● **WHAT THIS TASK INVOLVES**
An exact copy of all the data, minus the images, is required.

● **DATASET EXTRACT**

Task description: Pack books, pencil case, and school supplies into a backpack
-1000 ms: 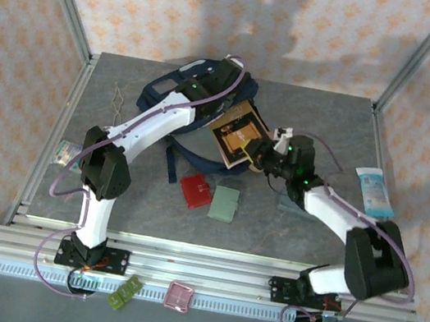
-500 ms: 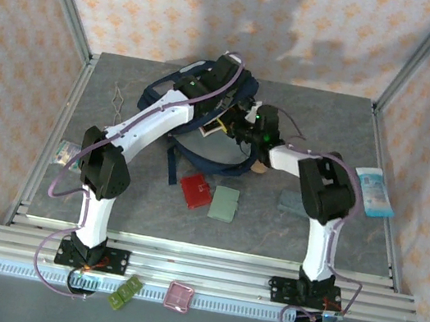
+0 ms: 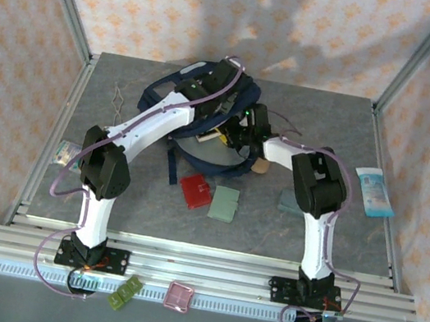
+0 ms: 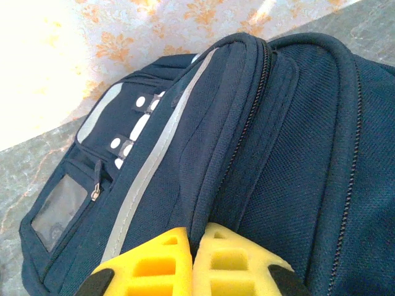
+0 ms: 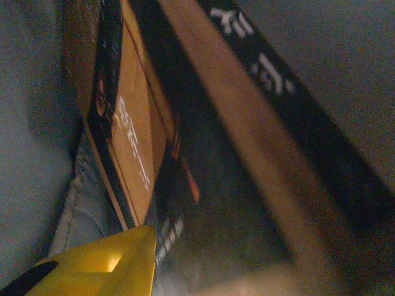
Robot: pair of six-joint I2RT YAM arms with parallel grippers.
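Observation:
The navy backpack [image 3: 158,94] lies at the back middle of the table. My left gripper [image 4: 192,237] is shut on a fold of the backpack [image 4: 296,123] beside its zip and holds the flap up. My right gripper [image 3: 235,129] reaches into the opening. In the right wrist view one yellow finger [image 5: 117,262] stands well off to the side of the brown book [image 5: 133,142], so the jaws are open; the picture is dark and blurred. A corner of the book [image 3: 218,134] pokes out. The red case [image 3: 195,189], pale green case [image 3: 225,204], grey slab [image 3: 291,201] and the pencil case end [image 3: 260,167] lie in front.
A light-blue packet [image 3: 374,192] lies at the right edge. A thin metal tool [image 3: 116,98] lies at the back left and a small packet [image 3: 65,153] at the left edge. Dark backpack straps [image 3: 171,162] trail toward the front.
My right arm swung left and carried the brown book from beside the backpack into its opening. Its jaws have widened. The left gripper kept its hold on the flap.

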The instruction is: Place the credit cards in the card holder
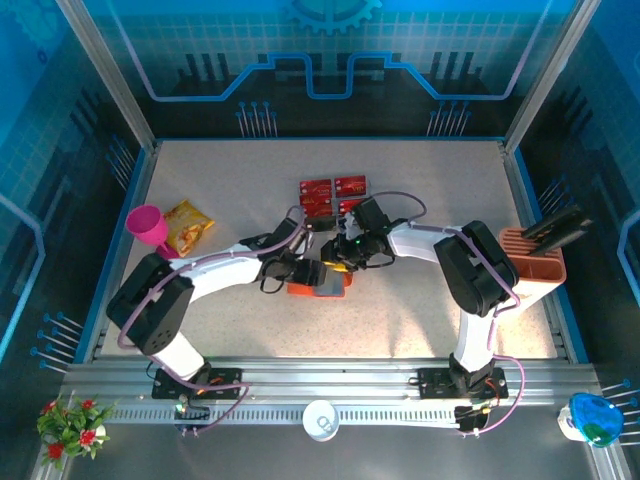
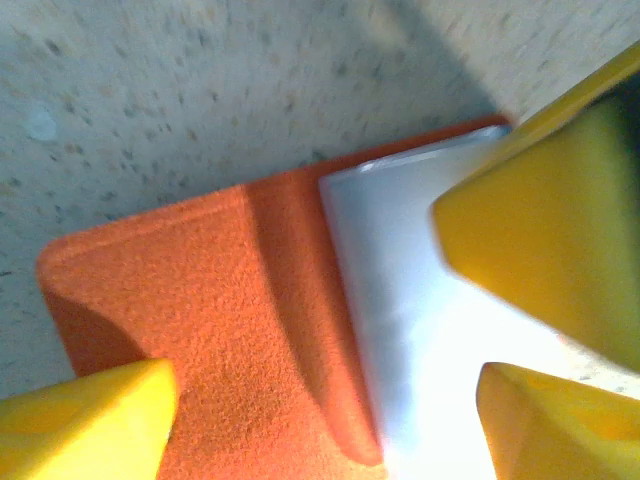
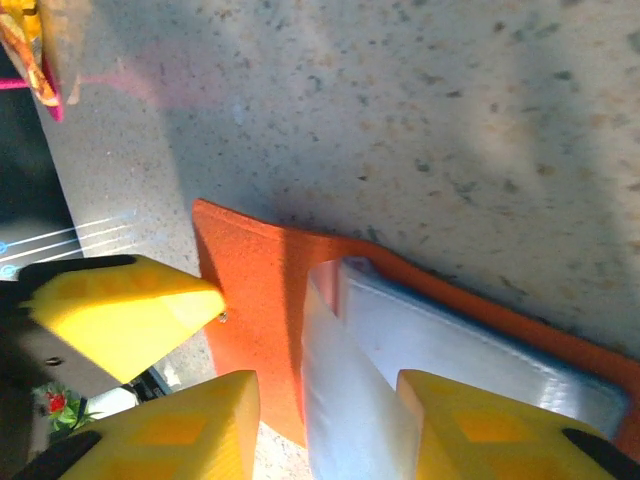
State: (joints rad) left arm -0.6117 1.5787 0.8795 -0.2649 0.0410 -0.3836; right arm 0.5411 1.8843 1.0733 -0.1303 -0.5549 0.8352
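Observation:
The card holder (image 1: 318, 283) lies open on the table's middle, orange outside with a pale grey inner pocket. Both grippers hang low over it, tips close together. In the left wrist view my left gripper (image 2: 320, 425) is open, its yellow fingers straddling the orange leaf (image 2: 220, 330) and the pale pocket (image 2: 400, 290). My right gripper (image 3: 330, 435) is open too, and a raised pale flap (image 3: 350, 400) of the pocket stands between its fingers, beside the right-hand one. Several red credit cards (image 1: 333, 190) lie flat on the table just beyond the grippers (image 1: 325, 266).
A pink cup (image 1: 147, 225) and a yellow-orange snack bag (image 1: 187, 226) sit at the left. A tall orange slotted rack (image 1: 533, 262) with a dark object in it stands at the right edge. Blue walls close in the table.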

● **REPLY**
Task description: Pack books, pencil case, and school supplies into a backpack
-1000 ms: 
-500 ms: 
+0 ms: 
+0 ms: 
+0 ms: 
Robot: pair of six-joint I2RT YAM arms with parallel grippers.
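Observation:
The navy backpack [image 3: 158,94] lies at the back middle of the table. My left gripper [image 4: 192,237] is shut on a fold of the backpack [image 4: 296,123] beside its zip and holds the flap up. My right gripper [image 3: 235,129] reaches into the opening. In the right wrist view one yellow finger [image 5: 117,262] stands well off to the side of the brown book [image 5: 133,142], so the jaws are open; the picture is dark and blurred. A corner of the book [image 3: 218,134] pokes out. The red case [image 3: 195,189], pale green case [image 3: 225,204], grey slab [image 3: 291,201] and the pencil case end [image 3: 260,167] lie in front.
A light-blue packet [image 3: 374,192] lies at the right edge. A thin metal tool [image 3: 116,98] lies at the back left and a small packet [image 3: 65,153] at the left edge. Dark backpack straps [image 3: 171,162] trail toward the front.
My right arm swung left and carried the brown book from beside the backpack into its opening. Its jaws have widened. The left gripper kept its hold on the flap.
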
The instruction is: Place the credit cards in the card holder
State: (joints rad) left arm -0.6117 1.5787 0.8795 -0.2649 0.0410 -0.3836; right arm 0.5411 1.8843 1.0733 -0.1303 -0.5549 0.8352
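Observation:
The card holder (image 1: 318, 283) lies open on the table's middle, orange outside with a pale grey inner pocket. Both grippers hang low over it, tips close together. In the left wrist view my left gripper (image 2: 320, 425) is open, its yellow fingers straddling the orange leaf (image 2: 220, 330) and the pale pocket (image 2: 400, 290). My right gripper (image 3: 330, 435) is open too, and a raised pale flap (image 3: 350, 400) of the pocket stands between its fingers, beside the right-hand one. Several red credit cards (image 1: 333, 190) lie flat on the table just beyond the grippers (image 1: 325, 266).
A pink cup (image 1: 147, 225) and a yellow-orange snack bag (image 1: 187, 226) sit at the left. A tall orange slotted rack (image 1: 533, 262) with a dark object in it stands at the right edge. Blue walls close in the table.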

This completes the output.